Hong Kong is bracing for its latest weekend of unrest, despite the government announcing Wednesday that it will officially withdraw the extradition bill that kicked off the summer of dissent.
“Five Demands, Not One Less!” has become the protester’s new rallying cry, indicating they will not give up on the further actions they want the government to take. Pro-democracy activists and politicians say the concession on the extradition bill was too little, too late.
In addition to formally scrapping the legislation, the demand list includes establishing an independent inquiry into perceived police brutality and allowing direct elections for the city’s leaders.
For three months, protests have roiled semiautonomous Hong Kong, at times paralyzing the Chinese entrepôt and turning the streets into a battleground between demonstrators and police.
The 14th consecutive weekend of protests kicked off Friday afternoon with a call to gather at the Prince Edward subway station—the scene of violent clashes last weekend. Video footage from last Saturday showed police storming into train carriages and indiscriminately beating passengers, some whom were cowering on the ground crying.
By late afternoon Friday, dozens of people had already turned up at the Prince Edward station, aiming to pressure subway authorities into releasing surveillance footage from the incident. The station announced it had called the police to clear the area.
On Saturday, protesters plan to once again block transportation links to the city’s international airport. In mid-August, rallies inside the terminals shut down the busy regional hub, forcing hundreds of flights to be cancelled or delayed. Ahead of the planned disruptions, the city’s Airport Authority placed ads in several local newspapers pleading with protesters not to block travelers from getting to the airport.

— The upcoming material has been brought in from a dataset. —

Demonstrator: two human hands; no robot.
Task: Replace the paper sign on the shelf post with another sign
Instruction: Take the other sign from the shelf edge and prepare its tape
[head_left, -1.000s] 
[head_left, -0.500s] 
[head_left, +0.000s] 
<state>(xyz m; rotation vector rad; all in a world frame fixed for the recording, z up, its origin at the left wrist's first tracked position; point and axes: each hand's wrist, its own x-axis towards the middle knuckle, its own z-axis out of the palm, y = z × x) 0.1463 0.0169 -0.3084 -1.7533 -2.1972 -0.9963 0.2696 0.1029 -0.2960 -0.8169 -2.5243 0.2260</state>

“Spare our passengers further disruption,” the ad says. “We again strongly urge protesters not to disrupt the journey of tens of thousands of travellers who use our airport every day.”
On Sunday, protesters will descend on the U.S. Consulate to urge Congress to pass the Hong Kong Human Rights and Democracy Act. The bill would allow the U.S. to revoke Hong Kong’s status as a separate economic and trade zone to mainland China if Hong Kong’s autonomy is found to be insufficient.
The protests, which have at times turned violent, have snowballed into a broader fight for greater democracy in Hong Kong, whose 7.2 million inhabitants are linguistically and culturally distinct from mainland Chinese. Many residents fear Beijing is eroding the “high degree of autonomy” promised when the former British colony was retroceded to China in 1997.
Beijing has denounced the protesters and state media has warned it could intervene. This week, Chinese President Xi Jinping singled out Hong Kong, the neighboring territory of Macau, and the self-governing island of Taiwan (which China considers a renegade province) as major risks the Communist Party must “struggle against.”